Virginia Tech IT Common Platform#
Network Infrastructure and Services and Enterprise Systems provide a Kubernetes-based Common Platform for use by DoIT. The documentation here is intended to assist teams with onboarding their applications into the platform and managing their applications once they are onboarded.
Why use the IT Common Platform?#
Our goal is simply "bring a container and we'll run it for you." We want development teams to focus on what matters most to them... writing code to respond to the needs of their stakeholders and customers without worrying about infrastructure, networking, container orchestration, etc. At a high-level, we provide the following features:
- Managed container-based hosting platform - You bring a container and we'll run it! It doesn't matter what language or framework you use. Simply use what makes sense to you to meet your needs.
- No more patching or managing machines - We take care of the underlying infrastructure for you.
- Automatic log forwarding - All applications automatically send logs to CLS, meeting requirements for log management defined in the Standard for Information Technology Logging.
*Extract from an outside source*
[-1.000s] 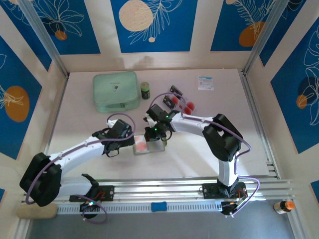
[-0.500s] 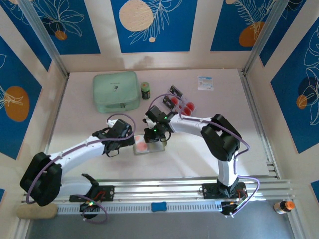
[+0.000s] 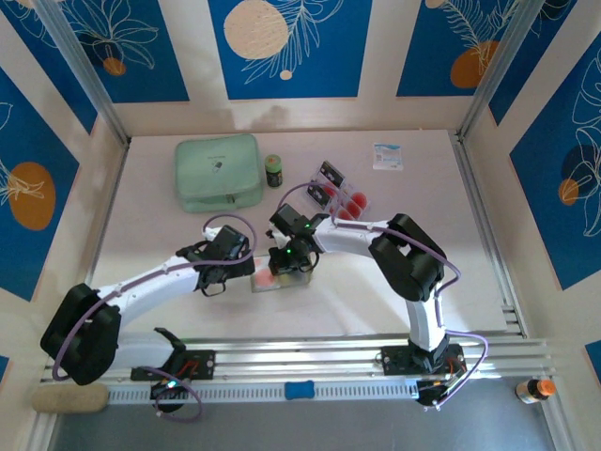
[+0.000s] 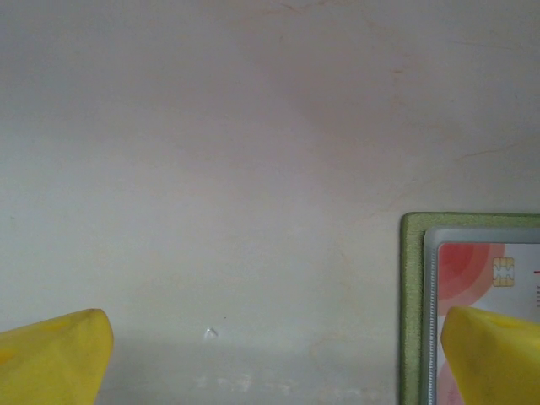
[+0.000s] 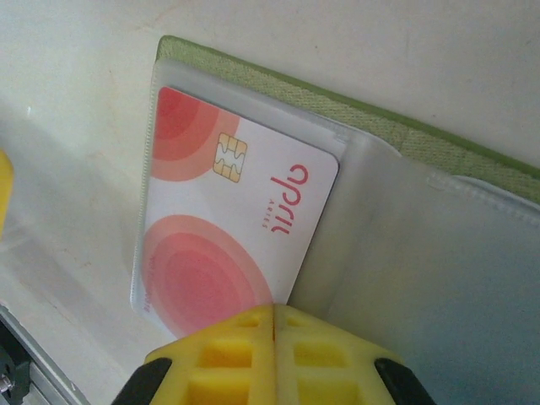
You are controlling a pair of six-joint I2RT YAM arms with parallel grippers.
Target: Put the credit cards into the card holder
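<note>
The olive-green card holder [image 3: 278, 278] lies open on the table between the two grippers. One white credit card [image 5: 228, 224] with red circles lies under its clear left sleeve. My right gripper [image 5: 274, 314] is shut, its yellow fingertips pressed together over the card's lower right edge, at the sleeve's opening. It hovers over the holder [image 5: 396, 126] in the top view as well [image 3: 286, 257]. My left gripper [image 4: 274, 363] is open over bare table, and its right fingertip [image 4: 494, 354] overlaps the holder's left edge [image 4: 413, 295]. More credit cards [image 3: 353, 200] lie in a clear tray behind.
A clear plastic tray [image 3: 329, 175] stands behind the right arm. A large mint-green zip case [image 3: 218, 171] and a small dark bottle [image 3: 273, 169] stand at the back left. A white packet [image 3: 387, 156] lies at the back right. Metal rails run along the near edge.
The right arm has shifted slightly to the left, its shut gripper sliding a little along the holder. The left arm has stayed in place.
</note>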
- Increased security posture - All changes to the platform are performed through manifest repos or reviewed code processes. Even the admins on the platform team have read-only access, and all state changes are logged.
- CI assistance - We've created GitLab CI templates that support many of the common use cases for teams who are running builds on the platform or those that want to deploy on the platform.
- Standardized deployments - By using the same methods of deployment used by other teams, our overall ability to share best practices and training increases.
- 24/7 support - We have team members on call who respond 24/7 to alerts.
What are the current limitations of the IT Common Platform?#
- Linux-only support - While Kubernetes supports Windows-based nodes, we currently do not support it.
- Ingress restrictions - TLS must be used on ingresses. We only support ingress on port 443. Port 80 forwards to port 443.
- Pod Security Standards - Pods are required to run under the restricted Pod Security Standard. This enforces security best practices such as not running as root, not running privileged containers, etc.